Table 2.
Clinical studies evaluating immunotherapy-radiotherapy combinations in metastatic non-small cell lung cancer (M-NSCLC), with primary endpoint results published or presented during the last decade (2009–2019).

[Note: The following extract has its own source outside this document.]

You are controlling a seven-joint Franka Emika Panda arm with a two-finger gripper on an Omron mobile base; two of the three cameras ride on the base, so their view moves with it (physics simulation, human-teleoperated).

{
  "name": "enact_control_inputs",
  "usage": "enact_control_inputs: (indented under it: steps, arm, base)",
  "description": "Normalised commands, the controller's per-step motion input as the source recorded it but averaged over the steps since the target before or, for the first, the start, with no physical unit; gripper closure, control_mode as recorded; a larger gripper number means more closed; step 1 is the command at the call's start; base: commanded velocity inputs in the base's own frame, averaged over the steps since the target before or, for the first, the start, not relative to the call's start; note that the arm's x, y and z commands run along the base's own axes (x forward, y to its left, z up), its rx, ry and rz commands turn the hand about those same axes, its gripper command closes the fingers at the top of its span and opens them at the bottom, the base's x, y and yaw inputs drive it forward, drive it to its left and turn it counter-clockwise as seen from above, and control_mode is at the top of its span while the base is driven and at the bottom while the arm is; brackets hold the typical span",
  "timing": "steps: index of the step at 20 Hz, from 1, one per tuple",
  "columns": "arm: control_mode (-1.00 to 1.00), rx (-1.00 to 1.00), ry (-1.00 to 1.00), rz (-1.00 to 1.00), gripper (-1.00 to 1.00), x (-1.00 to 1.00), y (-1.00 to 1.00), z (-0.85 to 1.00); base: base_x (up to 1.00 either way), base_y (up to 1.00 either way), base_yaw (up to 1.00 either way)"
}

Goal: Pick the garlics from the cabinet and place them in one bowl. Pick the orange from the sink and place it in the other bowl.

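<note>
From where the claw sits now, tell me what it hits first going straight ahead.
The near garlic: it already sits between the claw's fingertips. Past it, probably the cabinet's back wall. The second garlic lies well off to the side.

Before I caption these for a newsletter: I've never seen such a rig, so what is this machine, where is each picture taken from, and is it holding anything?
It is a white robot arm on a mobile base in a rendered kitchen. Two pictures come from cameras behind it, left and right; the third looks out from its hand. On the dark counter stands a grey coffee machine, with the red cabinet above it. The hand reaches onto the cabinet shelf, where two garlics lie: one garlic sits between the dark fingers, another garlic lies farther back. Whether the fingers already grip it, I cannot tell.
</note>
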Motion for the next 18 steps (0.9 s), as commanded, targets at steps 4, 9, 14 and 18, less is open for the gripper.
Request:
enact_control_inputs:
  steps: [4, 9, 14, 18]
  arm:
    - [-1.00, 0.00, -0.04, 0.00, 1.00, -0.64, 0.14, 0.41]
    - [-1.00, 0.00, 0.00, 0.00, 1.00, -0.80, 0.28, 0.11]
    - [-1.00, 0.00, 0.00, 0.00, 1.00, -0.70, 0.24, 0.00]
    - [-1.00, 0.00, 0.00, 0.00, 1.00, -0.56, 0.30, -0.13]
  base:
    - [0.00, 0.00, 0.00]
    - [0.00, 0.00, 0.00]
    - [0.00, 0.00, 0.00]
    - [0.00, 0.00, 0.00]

| References | Phase | NSCLC setting (accrual) | Immunotherapy | Radiotherapy | Design | Primary outcome |
|---|---|---|---|---|---|---|
| NON-SPECIFIC IMMUNOTHERAPY | ||||||
| van den Heuvel et al. (84) | IB | Stage IV, CR/PR/SD after 1st line CT (N = 13) | NHS-IL2 | 20 Gy/5 fx, single pulmonary nodule | RT > NHS-IL2 | ≥G3 treatment-related toxicity in 3 pts |
| Golden et al. (85) | NS | Stage IV, ≥3 sites of measurable disease, SD/PD on CT (N = 18)a | GM-CSF | 35 Gy/10 fx, 2 lesions consecutively | CT + RT lesion 1 + GM-CSF > CT + RT lesion 2 + GM-CSF | Abscopal response in 4/18 pts |
| Ohri et al. (86) | II | Stage IV, ≥2 measurable disease sites (N = 9) | CDX-301 | 30–54 Gy/1–5 fx, single intrathoracic site of disease | SBRT + CDX-301 | 5/9 pts with PFS at 4 m |
| ANTIGEN-SPECIFIC IMMUNOTHERAPY | ||||||
| Papachristofilou et al. (87) | IB | Stage IV, PR/SD after 1st line CT or TKI, ≥2 sites of disease (N = 26) | CV9202 | 20 Gy/4 fx, single lesion | • RT + CT + CV9202 • RT + CV9202 • RT + TKI + CV9202 |
≥G3 treatment-related AE in 4/26 pts |
| IMMUNE CHECKPOINT BLOCKADE | ||||||
| Formenti et al. (88) | I/II | Stage IV, ≥2 measurable metastatic sites (N = 39) | Ipi | • 30 Gy/5 fx • 27 Gy/3 fx Single lesion |
RT + ipi | CR, PR and SD in 2, 5 and 5/21 evaluable pts resp. |
| Tang et al. (89) | I | Stage IV, ≥2 sites of disease (N = 21) | Pembro | • 50 Gy/4 fx, single liver or lung lesion • 45 Gy/15 fx, SIB allowed up to 60 Gy larger field |
RT + pembro | G2 and G3 treatment-related AE in 8 and 3/21 pts resp. |
| Kumar et al. (90) (PEAR) | I | Stage IV, requiring palliative thoracic RT (N = 14) | Pembro | • 20 Gy/5 fx • 36 Gy/12 fx |
RT + pembro | No DLT |
| Decker et al. (91) | I/II | Stage IV, ≥2 measurable disease sites (N = 8) | Pembro | 30 Gy/3–5 fx, single site of disease | Pembro until irPD > SBRT + pembro | No ≥G2 treatment-related AE during and post-SBRT |
| Moreno et al. (92) | I | Stage IV, PD after ≥1st line treatment, requiring palliative RT (N = 53) | Cemi | 27 Gy/3 fx | • RT + cemi • Cemi |
G5 treatment-related pneumonitis (n = 1). ORR 18.2 vs. 40.0%; DCR 72.7 vs. 60/0% |
| Alameddine et al. (93) | I | Stage IV, ≤ 10 cc untreated brain metastases (N = 7)a | Nivo | 15–20 Gy/1 fx, brain metastasis | SRS + nivo | Treatment-related AE in 3/5 evaluable pts |
| Miyamoto et al. (94) | NS | Stage IV, ≥1 lesion amenable to SBRT outside brain/bone (N = 6) | Nivo | 25.5–48 Gy/3–4 fx, single lesion | SBRT > nivo | G3 pneumonitis in 1/6 pts |
| Theelen et al. (95) (PEMBRO-RT) | II | Stage IV, ≥2 separate lesions, after ≥1st line treatment (N = 76) | Pembro | 24 Gy/3 fx, single tumor site | • SBRT > pembro • Pembro |
ORR at 12 w 36 vs. 18% (p = 0.07) |
| Luke et al. (96) | I | Stage IV, ≥2 metastases, after ≥1st line treatment (N = 7)a | Pembro | 30–50 Gy/3–5 fx, 2–4 metastases, partial for metastases >65 mL | SBRT > pembro | ≥G3 treatment-related toxicity in 6/73 pts |
| Bauml et al. (97) | II | Stage IV, ≤ 4 metastases (N = 45) | Pembro | Stereotactic or standard fraction, dose NS | LAT > pembro | PFS after LAT 19.1 m vs. historical 6.6 m (p = 0.005) |
AE, adverse event(s); atezo, atezolizumab; cc, cubic centimeter; cemi, cemiplimab; CR, complete response; CT, chemotherapy; DCR, disease control rate; fx, fraction(s); G, grade; GM-CSF, granulocyte-macrophage colony-stimulating factor; Gy, Gray; m, month(s); mL, milliliter; ipi, ipilimumab; ir, according to immune-related response evaluation criteria in solid tumors; LAT, local ablative treatment (i.e. surgery, chemotherapy, radiotherapy, radiofrequency ablation or a combination of the above); nivo, nivolumab; NR, not reached; NS, not specified; ORR, objective response rate; pembro, pembrolizumab; PD, progressive disease; PR, partial response; pts, patients; resp., respectively; RT, radiotherapy; SAE, serious adverse event(s); SD, stable disease; surg, surgery; TE, tracheoesophageal; TKI, tyrosine kinase inhibitor; TMDD, time to metastatic disease or death; +, concurrently with; >, followed by.
For the purpose of this review, only data relevant to the combination of radiotherapy and immunotherapy for M-NSCLC are represented in this table.